ここまで大量の情報を保存しておく必要があるのなら、電子データで残した方が場所も取らずに管理しやすいと思う方も多いでしょう。しかし残念ながら、現在の法律では原則的に帳簿は紙で行う必要があります。

もしも帳簿を電子データで残しておきたいとお考えのようでしたら、事前に税務署に申請書を提出しておく必要があります。

ここでの電子データとは、DVDでの記録やクラウドサーバーでの保存のことです。

電子データで帳簿を残す際の申請方法

帳簿を電子データで残す際の申請方法は、電子データで帳簿作成を行う3ヶ月に税務署に申請書等を提出します。つまり、申請してから3ヶ月が経った電子帳簿でない限り、電子データでの保存が認められないことになります。

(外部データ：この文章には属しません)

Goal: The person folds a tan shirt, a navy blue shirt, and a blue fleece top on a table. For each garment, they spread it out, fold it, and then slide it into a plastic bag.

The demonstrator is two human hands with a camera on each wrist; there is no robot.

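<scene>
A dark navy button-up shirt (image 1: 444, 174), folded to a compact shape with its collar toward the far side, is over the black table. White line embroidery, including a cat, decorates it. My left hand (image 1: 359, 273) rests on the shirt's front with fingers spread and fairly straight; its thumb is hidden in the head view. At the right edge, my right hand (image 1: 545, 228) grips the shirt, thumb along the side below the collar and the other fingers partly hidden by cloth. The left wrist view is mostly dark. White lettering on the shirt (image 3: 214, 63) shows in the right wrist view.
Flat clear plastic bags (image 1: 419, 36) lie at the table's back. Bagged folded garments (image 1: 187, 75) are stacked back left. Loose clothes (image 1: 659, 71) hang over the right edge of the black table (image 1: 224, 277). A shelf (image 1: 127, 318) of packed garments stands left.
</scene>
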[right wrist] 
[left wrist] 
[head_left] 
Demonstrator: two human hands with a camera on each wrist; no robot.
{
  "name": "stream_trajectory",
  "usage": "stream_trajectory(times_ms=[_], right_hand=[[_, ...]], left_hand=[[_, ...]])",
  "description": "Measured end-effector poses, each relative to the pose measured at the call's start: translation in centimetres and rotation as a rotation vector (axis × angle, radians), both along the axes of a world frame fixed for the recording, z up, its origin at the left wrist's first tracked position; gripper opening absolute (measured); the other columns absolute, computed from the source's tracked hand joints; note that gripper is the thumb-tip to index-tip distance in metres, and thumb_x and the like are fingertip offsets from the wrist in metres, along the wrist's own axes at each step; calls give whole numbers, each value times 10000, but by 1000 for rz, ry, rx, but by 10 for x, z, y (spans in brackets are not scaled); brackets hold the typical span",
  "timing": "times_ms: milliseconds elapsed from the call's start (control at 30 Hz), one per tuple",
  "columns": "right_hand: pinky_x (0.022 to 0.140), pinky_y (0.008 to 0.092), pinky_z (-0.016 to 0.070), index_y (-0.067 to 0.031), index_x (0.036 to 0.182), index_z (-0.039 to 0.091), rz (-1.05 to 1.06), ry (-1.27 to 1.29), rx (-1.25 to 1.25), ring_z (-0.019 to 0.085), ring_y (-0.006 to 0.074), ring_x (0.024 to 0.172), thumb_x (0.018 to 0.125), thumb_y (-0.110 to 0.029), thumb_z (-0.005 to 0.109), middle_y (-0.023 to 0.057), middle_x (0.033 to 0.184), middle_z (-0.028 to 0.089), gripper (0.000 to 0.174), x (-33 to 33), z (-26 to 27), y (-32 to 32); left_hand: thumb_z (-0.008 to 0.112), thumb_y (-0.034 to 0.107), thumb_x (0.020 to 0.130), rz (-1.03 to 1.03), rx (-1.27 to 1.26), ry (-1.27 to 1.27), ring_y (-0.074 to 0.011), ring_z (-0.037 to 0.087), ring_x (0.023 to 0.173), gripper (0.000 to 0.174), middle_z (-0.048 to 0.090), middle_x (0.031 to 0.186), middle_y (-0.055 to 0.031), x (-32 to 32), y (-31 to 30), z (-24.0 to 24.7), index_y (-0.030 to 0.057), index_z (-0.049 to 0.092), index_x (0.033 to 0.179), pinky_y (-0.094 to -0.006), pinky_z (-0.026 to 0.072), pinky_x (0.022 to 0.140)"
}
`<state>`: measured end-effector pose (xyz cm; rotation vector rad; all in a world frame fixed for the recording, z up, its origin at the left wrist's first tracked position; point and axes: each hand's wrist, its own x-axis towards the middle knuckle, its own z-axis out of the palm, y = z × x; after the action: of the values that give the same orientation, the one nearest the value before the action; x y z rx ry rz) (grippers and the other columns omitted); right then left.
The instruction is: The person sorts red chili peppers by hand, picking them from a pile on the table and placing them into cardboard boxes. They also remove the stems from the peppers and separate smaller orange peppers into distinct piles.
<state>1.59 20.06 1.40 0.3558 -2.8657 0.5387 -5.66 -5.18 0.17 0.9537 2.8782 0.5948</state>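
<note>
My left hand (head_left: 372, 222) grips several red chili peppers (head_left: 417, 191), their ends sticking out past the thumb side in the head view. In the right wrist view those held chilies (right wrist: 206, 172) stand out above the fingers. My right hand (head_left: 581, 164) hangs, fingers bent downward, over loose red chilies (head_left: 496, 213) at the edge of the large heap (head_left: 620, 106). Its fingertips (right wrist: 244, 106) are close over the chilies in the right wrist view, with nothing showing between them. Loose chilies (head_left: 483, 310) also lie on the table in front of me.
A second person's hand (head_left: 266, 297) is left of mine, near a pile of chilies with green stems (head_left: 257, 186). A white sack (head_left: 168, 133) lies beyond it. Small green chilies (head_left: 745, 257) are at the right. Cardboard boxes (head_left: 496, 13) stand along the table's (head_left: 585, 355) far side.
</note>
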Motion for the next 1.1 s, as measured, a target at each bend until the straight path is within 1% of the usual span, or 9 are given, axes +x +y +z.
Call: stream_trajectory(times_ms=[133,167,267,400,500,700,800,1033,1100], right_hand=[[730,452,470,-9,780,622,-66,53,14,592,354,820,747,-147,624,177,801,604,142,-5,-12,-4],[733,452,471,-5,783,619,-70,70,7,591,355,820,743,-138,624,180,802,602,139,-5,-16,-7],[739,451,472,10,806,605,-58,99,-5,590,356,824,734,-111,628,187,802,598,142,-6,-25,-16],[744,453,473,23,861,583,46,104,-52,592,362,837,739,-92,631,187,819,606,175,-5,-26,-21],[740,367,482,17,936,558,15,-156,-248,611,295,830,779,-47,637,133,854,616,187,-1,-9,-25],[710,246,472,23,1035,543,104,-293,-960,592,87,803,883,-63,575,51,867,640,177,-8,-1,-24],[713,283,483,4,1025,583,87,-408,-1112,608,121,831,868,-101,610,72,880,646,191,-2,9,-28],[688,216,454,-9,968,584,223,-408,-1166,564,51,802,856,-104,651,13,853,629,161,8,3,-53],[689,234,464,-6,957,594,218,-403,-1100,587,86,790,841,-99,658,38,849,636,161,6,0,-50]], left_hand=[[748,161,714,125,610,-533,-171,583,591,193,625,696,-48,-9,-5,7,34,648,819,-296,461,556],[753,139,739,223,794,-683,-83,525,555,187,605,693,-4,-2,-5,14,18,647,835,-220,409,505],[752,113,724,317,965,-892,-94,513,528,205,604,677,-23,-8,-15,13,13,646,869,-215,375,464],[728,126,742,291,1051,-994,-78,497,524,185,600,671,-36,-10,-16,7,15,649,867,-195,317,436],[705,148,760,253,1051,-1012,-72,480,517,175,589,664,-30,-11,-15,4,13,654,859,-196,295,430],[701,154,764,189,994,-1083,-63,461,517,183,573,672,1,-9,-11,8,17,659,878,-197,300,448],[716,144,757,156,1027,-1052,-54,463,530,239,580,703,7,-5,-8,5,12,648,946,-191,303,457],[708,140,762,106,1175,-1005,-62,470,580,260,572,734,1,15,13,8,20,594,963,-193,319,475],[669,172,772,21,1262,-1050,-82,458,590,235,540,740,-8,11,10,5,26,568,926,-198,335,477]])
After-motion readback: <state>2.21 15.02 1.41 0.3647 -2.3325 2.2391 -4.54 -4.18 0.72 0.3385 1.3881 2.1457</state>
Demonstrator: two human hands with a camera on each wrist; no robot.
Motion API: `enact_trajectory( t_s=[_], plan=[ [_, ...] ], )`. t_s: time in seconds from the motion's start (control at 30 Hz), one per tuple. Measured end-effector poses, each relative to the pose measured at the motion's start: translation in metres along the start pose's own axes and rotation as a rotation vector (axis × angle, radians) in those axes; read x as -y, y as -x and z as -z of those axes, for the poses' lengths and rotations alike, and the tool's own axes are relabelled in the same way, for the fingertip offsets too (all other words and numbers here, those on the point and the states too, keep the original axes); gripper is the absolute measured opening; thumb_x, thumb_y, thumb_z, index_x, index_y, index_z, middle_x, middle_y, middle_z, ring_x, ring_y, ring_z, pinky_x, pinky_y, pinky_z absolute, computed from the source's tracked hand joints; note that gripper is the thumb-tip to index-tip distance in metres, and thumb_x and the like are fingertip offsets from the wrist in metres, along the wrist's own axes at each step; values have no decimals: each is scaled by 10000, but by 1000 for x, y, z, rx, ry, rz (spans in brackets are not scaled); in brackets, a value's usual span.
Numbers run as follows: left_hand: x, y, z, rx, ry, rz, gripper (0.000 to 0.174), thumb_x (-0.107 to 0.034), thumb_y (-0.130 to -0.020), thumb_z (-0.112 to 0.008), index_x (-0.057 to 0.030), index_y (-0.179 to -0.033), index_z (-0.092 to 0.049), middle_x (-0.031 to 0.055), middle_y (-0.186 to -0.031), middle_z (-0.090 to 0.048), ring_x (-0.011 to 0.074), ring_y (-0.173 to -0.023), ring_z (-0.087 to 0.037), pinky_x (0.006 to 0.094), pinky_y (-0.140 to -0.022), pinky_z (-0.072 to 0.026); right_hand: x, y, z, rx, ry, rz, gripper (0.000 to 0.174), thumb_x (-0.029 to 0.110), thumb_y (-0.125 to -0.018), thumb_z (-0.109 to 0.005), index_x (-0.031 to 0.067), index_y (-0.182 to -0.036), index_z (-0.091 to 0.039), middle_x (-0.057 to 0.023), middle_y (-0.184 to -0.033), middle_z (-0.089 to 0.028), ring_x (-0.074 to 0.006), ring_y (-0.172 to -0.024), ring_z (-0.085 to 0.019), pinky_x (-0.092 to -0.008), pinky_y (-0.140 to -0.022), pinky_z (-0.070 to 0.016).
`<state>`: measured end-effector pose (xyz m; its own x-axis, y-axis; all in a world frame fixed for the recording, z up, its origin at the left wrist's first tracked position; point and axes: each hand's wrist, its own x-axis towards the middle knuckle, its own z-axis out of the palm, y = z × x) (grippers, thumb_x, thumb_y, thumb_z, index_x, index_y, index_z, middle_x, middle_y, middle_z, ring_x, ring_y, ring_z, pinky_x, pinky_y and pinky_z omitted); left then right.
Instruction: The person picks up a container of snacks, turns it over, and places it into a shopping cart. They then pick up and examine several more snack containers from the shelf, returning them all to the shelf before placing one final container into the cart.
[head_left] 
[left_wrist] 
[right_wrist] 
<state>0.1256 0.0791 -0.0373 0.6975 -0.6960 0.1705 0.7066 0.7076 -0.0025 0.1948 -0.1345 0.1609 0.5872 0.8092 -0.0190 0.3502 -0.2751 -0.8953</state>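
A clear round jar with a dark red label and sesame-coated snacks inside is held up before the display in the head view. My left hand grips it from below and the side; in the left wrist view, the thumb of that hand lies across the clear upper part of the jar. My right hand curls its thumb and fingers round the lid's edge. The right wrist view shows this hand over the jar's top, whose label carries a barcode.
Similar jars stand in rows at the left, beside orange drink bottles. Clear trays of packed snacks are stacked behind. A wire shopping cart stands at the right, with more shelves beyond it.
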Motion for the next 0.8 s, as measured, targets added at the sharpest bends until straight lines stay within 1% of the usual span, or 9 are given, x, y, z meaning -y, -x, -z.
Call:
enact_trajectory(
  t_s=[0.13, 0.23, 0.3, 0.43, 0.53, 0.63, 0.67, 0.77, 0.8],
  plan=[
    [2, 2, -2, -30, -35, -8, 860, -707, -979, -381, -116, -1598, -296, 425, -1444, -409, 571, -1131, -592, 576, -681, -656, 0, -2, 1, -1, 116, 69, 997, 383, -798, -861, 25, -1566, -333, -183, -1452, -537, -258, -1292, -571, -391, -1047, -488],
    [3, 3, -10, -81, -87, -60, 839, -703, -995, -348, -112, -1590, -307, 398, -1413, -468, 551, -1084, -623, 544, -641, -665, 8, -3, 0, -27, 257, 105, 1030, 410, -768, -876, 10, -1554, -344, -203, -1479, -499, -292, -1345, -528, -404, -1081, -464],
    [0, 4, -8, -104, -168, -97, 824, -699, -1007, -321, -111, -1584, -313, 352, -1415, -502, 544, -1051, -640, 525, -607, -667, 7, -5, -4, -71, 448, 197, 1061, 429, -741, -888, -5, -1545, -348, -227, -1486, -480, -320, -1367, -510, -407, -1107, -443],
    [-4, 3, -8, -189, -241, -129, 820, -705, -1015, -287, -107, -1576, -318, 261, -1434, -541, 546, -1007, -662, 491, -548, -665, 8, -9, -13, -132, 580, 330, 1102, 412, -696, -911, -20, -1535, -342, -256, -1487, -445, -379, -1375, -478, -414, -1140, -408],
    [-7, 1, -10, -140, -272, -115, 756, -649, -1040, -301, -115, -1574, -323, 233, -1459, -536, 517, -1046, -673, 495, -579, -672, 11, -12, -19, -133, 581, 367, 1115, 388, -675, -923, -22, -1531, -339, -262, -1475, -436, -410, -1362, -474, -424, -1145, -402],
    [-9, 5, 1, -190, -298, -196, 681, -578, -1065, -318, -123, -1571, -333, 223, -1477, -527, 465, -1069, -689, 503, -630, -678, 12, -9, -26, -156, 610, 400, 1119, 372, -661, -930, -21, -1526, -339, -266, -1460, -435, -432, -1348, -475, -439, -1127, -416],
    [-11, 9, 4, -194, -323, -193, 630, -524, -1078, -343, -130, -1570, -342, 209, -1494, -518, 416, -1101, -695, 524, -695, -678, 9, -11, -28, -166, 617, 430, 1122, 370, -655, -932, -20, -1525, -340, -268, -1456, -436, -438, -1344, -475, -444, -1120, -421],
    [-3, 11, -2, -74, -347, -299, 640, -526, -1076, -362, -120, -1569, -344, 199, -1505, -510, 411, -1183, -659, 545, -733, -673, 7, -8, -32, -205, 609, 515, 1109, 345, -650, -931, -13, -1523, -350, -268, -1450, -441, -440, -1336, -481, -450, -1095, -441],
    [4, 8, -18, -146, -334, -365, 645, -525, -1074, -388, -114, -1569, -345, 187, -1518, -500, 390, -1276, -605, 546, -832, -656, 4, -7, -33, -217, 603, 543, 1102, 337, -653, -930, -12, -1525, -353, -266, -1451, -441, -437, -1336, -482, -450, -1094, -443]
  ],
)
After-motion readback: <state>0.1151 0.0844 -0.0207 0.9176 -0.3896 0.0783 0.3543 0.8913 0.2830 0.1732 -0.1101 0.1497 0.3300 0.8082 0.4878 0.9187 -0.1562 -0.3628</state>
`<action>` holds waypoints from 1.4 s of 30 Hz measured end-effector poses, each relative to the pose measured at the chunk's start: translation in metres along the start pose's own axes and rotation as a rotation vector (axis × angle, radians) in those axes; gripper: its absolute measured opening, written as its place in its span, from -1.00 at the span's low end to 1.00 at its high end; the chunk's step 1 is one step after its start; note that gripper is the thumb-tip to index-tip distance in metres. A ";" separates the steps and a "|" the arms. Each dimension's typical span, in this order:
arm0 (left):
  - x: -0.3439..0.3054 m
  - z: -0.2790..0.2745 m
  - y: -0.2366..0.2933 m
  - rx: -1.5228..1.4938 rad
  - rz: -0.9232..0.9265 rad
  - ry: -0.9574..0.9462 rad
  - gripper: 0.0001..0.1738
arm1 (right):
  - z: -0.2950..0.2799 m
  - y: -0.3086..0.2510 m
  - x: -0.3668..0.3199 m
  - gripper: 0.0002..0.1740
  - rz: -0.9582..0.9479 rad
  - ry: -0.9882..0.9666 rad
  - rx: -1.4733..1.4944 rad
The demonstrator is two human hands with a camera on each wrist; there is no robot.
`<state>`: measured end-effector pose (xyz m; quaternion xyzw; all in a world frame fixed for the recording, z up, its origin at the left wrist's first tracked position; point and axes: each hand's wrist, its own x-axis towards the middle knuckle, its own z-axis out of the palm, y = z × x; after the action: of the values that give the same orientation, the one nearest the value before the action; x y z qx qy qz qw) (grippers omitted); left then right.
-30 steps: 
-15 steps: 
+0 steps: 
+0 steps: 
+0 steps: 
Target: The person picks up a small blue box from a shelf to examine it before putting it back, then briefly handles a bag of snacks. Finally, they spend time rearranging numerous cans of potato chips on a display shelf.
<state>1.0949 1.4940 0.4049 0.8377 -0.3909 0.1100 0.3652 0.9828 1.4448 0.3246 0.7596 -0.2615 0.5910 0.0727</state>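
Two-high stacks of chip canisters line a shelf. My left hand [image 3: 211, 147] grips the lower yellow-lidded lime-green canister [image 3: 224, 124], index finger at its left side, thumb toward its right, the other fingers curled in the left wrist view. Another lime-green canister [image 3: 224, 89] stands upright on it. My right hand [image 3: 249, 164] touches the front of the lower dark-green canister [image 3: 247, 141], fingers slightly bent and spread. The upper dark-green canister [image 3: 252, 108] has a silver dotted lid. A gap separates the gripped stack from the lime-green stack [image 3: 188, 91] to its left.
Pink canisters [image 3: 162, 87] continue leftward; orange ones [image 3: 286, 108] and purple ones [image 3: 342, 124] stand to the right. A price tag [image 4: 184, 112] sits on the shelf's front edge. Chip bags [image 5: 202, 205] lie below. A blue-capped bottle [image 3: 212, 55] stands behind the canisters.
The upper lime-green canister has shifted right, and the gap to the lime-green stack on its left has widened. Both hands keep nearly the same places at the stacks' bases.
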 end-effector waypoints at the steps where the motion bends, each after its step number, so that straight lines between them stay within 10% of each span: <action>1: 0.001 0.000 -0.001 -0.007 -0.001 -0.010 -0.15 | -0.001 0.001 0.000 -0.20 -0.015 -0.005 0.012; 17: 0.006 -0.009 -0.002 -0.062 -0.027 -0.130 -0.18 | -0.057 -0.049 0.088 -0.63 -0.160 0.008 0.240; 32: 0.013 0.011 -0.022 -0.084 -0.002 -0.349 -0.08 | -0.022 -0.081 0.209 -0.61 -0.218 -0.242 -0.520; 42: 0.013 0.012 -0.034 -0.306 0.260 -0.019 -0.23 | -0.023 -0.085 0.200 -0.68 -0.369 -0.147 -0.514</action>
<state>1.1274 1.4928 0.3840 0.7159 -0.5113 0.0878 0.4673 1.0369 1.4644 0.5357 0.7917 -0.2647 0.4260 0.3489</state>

参考:「国税関係帳簿の電磁的記録等による保存等の承認申請|国税庁

まとめ

帳簿の保存期間は、個人事業主や法人、白色申告と青色申告で若干変わりますが、基本的には7年以上は保存するものだと思っておきましょう。数年分の帳簿ともなると相当な量になってきますので、場所の確保と準備、管理方法についてもある程度考えておきましょう。

帳簿を保存していないことに対する直接的な罰則はありませんが、認可されない控除が出てきて、追徴課税としてプラスで税金が課せられる可能性が出てきます。法人の方でも個人事業主の方でも、保存期間内は帳簿を紛失してしまわないような管理体制を作っておきましょう。